Le département d’État a d’ailleurs minimisé les préoccupations liées aux droits humains, adoptant une posture pragmatique : « La démocratie est importante, mais les peuples ont le droit de choisir leur système », a déclaré Massad Boulos, conseiller de l’administration Trump.

Une coopération sous conditions

Bien que Washington cherche à renforcer ses liens avec les juntes, cette coopération reste encadrée. Les États-Unis refusent toute implication dans des « guerres sans fin » et privilégient les partenariats indirects, comme le partage de renseignements ou la formation militaire. Ils évitent également de rouvrir la base d’Agadez, fermée après des tensions avec le Niger.

De plus, la création de l’Alliance des États du Sahel (AES) par le Mali, le Burkina Faso et le Niger — en réaction à leur exclusion de la CEDEAO — a compliqué les dynamiques régionales. Ces trois pays, désormais isolés, misent sur une coopération accrue entre eux pour contrer les menaces internes et externes.

Cependant, la lutte contre le terrorisme ne se limite pas aux frontières du Sahel. Les attaques menées par des groupes djihadistes se propagent vers des pays voisins comme le Bénin, le Nigeria, le Togo, le Ghana et la Côte d’Ivoire, rendant la stabilisation de la région une priorité pour toute l’Afrique de l’Ouest.

Défis et limites de cette stratégie

Malgré les efforts américains, des obstacles majeurs subsistent :

  • Instabilité politique : Les juntes militaires, bien que populaires auprès de certaines franges de la population pour leur rejet du néocolonialisme, peinent à rétablir l’ordre et la sécurité.
  • Risques humanitaires : Les populations locales subissent les conséquences des conflits, avec des déplacements massifs et des violations des droits humains, notamment signalées en lien avec les mercenaires russes.
  • Limites militaires : Comme l’a montré l’échec des interventions françaises, une approche purement sécuritaire ne suffit pas à résoudre les crises profondes du Sahel.

Pourtant, les États-Unis misent sur des solutions rapides et ciblées, comme le renforcement des capacités de renseignement et la fourniture d’équipements militaires. L’objectif est clair : éviter que le Sahel ne devienne un foyer permanent de terrorisme international.
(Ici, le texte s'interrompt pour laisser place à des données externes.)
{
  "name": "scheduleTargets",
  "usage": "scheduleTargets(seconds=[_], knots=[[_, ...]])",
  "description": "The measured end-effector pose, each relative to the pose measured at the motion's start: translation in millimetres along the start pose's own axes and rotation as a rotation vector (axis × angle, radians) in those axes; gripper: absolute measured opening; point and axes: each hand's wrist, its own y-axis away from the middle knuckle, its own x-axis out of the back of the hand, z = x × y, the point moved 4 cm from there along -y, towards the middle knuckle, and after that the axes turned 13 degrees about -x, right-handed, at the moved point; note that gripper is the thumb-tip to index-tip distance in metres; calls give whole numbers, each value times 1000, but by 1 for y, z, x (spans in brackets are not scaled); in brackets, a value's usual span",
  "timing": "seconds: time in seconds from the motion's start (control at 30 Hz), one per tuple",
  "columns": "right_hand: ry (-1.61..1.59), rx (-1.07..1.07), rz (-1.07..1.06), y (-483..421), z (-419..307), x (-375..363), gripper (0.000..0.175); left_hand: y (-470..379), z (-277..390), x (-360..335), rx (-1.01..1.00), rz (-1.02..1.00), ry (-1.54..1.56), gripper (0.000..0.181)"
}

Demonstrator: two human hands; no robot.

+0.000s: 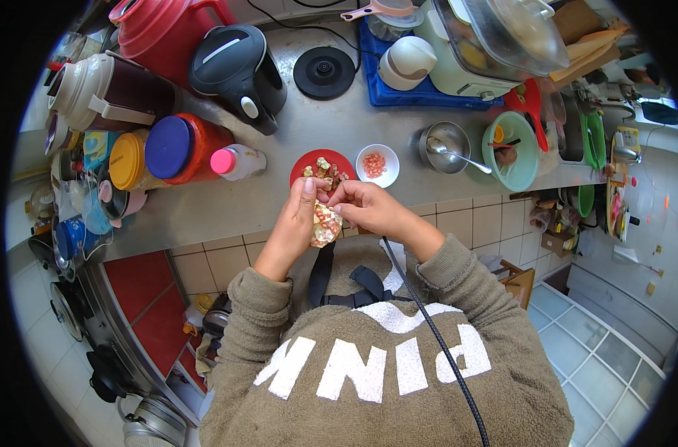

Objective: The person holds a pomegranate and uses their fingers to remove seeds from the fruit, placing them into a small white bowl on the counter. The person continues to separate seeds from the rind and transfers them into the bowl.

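Observation:
My left hand [295, 223] holds a piece of opened pomegranate [326, 224], its pale membrane and pinkish seeds showing. The fingertips of my right hand [367, 207] meet at the upper edge of that piece, near my left fingertips; whether they pinch a seed is too small to tell. Just beyond my hands lies a red plate [300, 163] with scraps of peel and membrane [323, 167] on it. A small white bowl [393, 167], right of the plate, contains loose pomegranate seeds [374, 165].
Right on the steel counter [216, 215] are a metal bowl [428, 137] with a spoon [465, 159] and a pale green basin [526, 125]. Left stand a pink-capped bottle [247, 163], lidded jars [169, 146] and a black electric kettle [233, 67]. Its round base [324, 72] lies behind.

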Motion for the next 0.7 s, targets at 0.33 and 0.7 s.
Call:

En conclusion, la nouvelle stratégie américaine au Sahel reflète une volonté de s’adapter à un paysage géopolitique en mutation. Entre lutte antiterroriste, enjeux économiques et rivalité avec la Russie, Washington cherche à préserver ses intérêts tout en évitant une escalade militaire coûteuse. Une approche qui pourrait redéfinir les équilibres régionaux dans les années à venir.